Elastic nonlinearity

Conventional data processing does not account for the existence of new frequencies and lower wave velocities generated by elastic nonlinearity in reservoir rocks. These reflections are mapped as "shadows" or "ghosts" of the compressional wave reflection, which is a function created by poor understanding of actual behavior of seismic wave propagation in porous and permeable reservoir formations.

In reality, reflected and refracted signals from a porous and permeable rock formation have two components. Part of the propagating energy is reflected and refracted from the rock matrix and part of the energy from the pore fluids contained in the rock formation. Once identified, operators can use these new seismic attributes to build more confidence in the interpreted results and derive a more reliable geologic model of the reservoir.

In a nonlinear elastic system, the principle of superposition does not hold. A combination of frequency mixing, harmonic generation, and spectral broadening add new frequencies to the wave spectrum. This provides a means of measuring the elastic nonlinearity parameters of reservoir rocks.

In 2001, Nonlinear Seismic Imaging Inc. (NSII) introduced a new concept of imaging elastic nonlinearity parameters of reservoir rocks. Upgrading the physical model of reservoir with this unique seismic attribute may provide a more rigorous solution to obtain improved results.

The very fact that a rock is porous and permeable means that it will be nonlinear, and the formation's composition is disorderly on a nanoscale. The sensitivity of the nonlinearity response of reservoir rocks is relatively larger than that of the linear measurements such as seismic velocity, attenuation, and modulus. This sensitivity is due to the nonlinear nature of pore fluids, porosity, permeability, and microfractures (Fig. 1).
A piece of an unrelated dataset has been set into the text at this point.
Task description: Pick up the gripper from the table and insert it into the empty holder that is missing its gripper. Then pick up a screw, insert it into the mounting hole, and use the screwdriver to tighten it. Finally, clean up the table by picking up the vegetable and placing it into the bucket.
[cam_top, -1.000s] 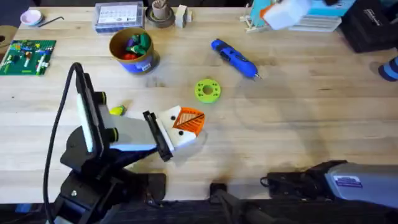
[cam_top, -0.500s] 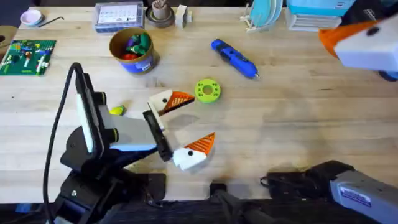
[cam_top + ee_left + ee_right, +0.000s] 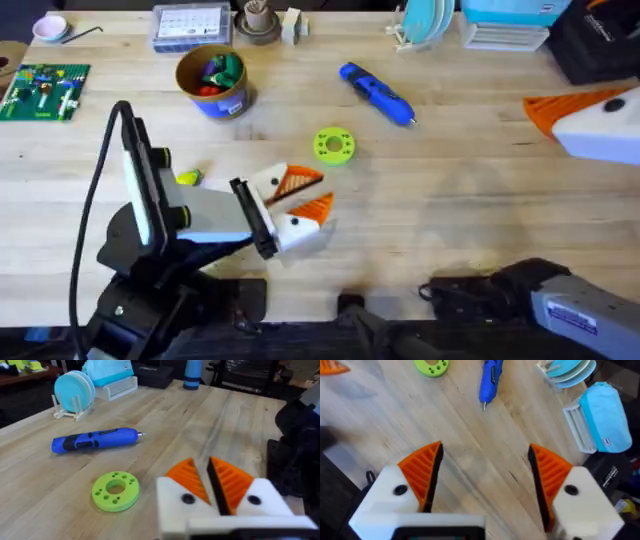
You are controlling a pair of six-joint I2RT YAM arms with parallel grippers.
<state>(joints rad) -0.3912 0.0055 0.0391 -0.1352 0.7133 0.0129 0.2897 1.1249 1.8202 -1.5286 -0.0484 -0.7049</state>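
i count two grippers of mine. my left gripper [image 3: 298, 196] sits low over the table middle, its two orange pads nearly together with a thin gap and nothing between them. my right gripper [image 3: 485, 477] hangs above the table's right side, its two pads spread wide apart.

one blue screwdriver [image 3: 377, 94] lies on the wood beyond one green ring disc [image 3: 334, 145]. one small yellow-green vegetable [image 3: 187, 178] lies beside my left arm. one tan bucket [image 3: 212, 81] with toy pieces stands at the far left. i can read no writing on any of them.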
In a simple magnified area of a porous, permeable, and fluid-saturated reservoir rock, the pores are interconnected. The nonlinearity component is based on the physical science of the subsurface formation as the seismic signal propagates through a fluid-saturated rock. The result is a relative displacement between the rock matrix and the pore fluids.

This fluid movement generates hysteresis and nonlinearity. When the load and unload cycles of any substance differ, then we can say that this object is displaying hysteresis.

Amplitude, viscosity

The amplitude of the nonlinearity component is directly related to the viscosity of the pore fluids. Viscosity describes the liquid's flow resistance. Because the viscosity of oil is higher than that of water, oil-saturated rock will generate a stronger nonlinearity. Thus oil-saturated rock will be differentiated from water-bearing rock.

We have identified three main seismic attributes that differentiate reservoir rocks from all other subsurface formations that exhibit nonporous and nonpermeable properties:

• Seismic compressional waves generate harmonics of all primary frequencies present in the seismic signal as they propagate through a reservoir formation.

• Multiple seismic signals create sum and difference frequencies when propagated through a formation simultaneously, which indicates a unique property of the reservoir.

• Compressional waves propagated through a permeable, fluid-saturated reservoir generate seismic wave identified as the Slow Wave or Drag Wave. The Slow Wave travels more slowly than the compressional wave in the mineral frame of the rock or the compressional wave in the fluid that saturates that reservoir formation. This phenomenon creates a low-frequency wave that will only be present in the reservoir formation and not in any other subsurface rock.

This nonlinearity component can be used to map the reservoir formations.

In practical terms, nonlinear seismic imaging technology was created to map unique signals generated by the propagation of compressional waves through reservoir rock.

To map permeable units in the interwell space, we used this seismic approach to understand better the flow patterns between wells and between reservoir facies for accurate reservoir simulation in secondary and tertiary recovery and CO2 injection. This effort was driven by the theoretical prediction of elastic nonlinearity created by wave propagation through reservoir formations, and it was necessary to determine whether the harmonics and sum and difference frequencies existed (Fig. 2).

This example, showing part of the cross-well seismic data, represents the frequency spectrum picked up in the receiver well. The distance between the two wells is 990 ft.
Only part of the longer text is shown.